TASK DESCRIPTION:
When the line containing "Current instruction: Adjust" is found in the data below, copy it and each line after it through the line containing "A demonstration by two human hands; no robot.", exactly and with no others.
------------------------
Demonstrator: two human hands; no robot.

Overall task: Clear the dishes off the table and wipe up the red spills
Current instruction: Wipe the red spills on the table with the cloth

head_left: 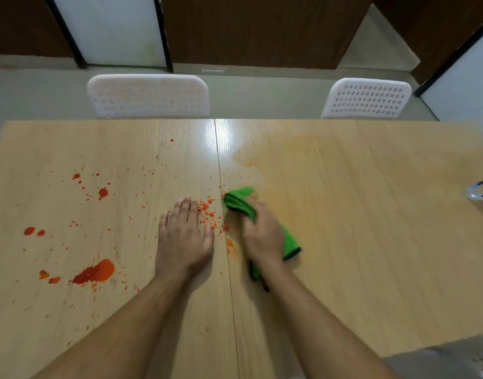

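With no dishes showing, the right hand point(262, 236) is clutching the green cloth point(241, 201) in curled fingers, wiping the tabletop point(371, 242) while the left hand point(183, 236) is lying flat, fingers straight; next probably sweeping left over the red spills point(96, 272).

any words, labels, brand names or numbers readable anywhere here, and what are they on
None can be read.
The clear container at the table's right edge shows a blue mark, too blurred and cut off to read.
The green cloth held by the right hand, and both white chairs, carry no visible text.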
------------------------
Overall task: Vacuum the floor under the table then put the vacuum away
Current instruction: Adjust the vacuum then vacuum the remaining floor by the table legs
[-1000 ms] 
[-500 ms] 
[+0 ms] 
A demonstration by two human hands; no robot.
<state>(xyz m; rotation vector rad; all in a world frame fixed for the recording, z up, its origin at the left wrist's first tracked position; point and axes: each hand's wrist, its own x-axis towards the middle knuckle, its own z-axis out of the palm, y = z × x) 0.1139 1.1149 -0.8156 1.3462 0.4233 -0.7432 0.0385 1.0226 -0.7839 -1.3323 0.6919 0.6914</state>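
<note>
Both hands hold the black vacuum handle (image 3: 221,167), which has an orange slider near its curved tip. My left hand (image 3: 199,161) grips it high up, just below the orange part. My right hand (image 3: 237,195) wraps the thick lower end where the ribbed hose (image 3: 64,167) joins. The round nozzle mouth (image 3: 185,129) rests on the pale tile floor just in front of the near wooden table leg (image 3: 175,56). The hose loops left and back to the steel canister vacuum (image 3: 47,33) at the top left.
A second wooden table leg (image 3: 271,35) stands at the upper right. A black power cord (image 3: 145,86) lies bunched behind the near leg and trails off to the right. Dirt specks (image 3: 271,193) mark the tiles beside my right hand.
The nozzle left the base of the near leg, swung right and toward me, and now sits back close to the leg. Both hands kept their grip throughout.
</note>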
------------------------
WRITTEN ANSWER:
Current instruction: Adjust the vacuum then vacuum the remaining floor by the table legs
[-1000 ms] 
[-500 ms] 
[+0 ms] 
A demonstration by two human hands; no robot.

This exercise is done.